17. The electronic device of claim 16, wherein the display driver
circuitry comprises second timing circuitry configured to control a
plurality of gates of thin film transistors of pixels of the
electronic display, wherein the second timing circuitry has
substantially the same structure as the first timing circuitry.
18. The electronic device of claim 16, wherein the electronic
device comprises a notebook computer, a desktop computer, a
handheld device, a tablet computer, a portable media device, a
cellular phone, or any combination thereof.
19. The electronic device of claim 16, wherein the electronic
display comprises a liquid crystal display or an organic light
emitting display, or a combination thereof.

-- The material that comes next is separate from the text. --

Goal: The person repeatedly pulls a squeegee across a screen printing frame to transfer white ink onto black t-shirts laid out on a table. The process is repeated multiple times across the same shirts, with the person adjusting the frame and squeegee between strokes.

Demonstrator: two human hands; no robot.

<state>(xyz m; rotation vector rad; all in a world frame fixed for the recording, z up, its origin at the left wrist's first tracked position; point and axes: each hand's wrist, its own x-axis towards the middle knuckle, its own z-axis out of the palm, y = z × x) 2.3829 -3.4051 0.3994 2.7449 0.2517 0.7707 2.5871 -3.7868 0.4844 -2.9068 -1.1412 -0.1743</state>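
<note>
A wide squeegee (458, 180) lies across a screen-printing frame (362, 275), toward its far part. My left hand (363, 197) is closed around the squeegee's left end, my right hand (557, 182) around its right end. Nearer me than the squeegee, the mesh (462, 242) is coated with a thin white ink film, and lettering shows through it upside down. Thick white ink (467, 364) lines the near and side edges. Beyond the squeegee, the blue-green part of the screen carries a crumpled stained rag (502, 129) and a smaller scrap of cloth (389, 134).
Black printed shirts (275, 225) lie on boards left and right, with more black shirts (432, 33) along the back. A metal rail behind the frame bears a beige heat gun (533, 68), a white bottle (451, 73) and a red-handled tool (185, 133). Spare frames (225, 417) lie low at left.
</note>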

20. A timing circuit for providing a timing signal to control a
plurality of gates of display control circuitry of an electronic
display, the plurality of gates of the display control circuitry
having a collective capacitance, the timing circuit comprising: a
first switch coupled between a positive voltage supply node and
slew rate control circuitry; a second switch coupled between a
negative voltage supply node and the slew rate control circuitry;
and a third switch coupled between a ground node and the slew rate
control circuitry; wherein the slew rate control circuitry is
configured to output the timing control signal to the plurality of
gates of the display control circuitry and control a slew rate of
the timing signal.
21. The timing circuit of claim 20, wherein the slew rate control
circuitry comprises: first slew rate control circuitry coupled
between the first switch and the plurality of gates of the display
control circuitry, wherein the first slew rate control circuitry is
configured to control a rise time of the timing signal output to
the plurality of gates of the display when the first switch is
activated following deactivation of the third switch; and second
slew rate control circuitry coupled between the second switch and
the plurality of gates of the display control circuitry and between
the third switch and the plurality of gates of the display control
circuitry, wherein the first slew rate control circuitry is
configured to control: a fall time of the timing signal output to
the plurality of gates of the display when the second switch is
activated following the deactivation of the third switch; a fall
time of the timing signal output to the plurality of gates of the
display when the third switch is activated following deactivation
of the first switch; and a rise time of the timing signal output to
the plurality of gates of the display when the third switch is
activated following deactivation of the second switch.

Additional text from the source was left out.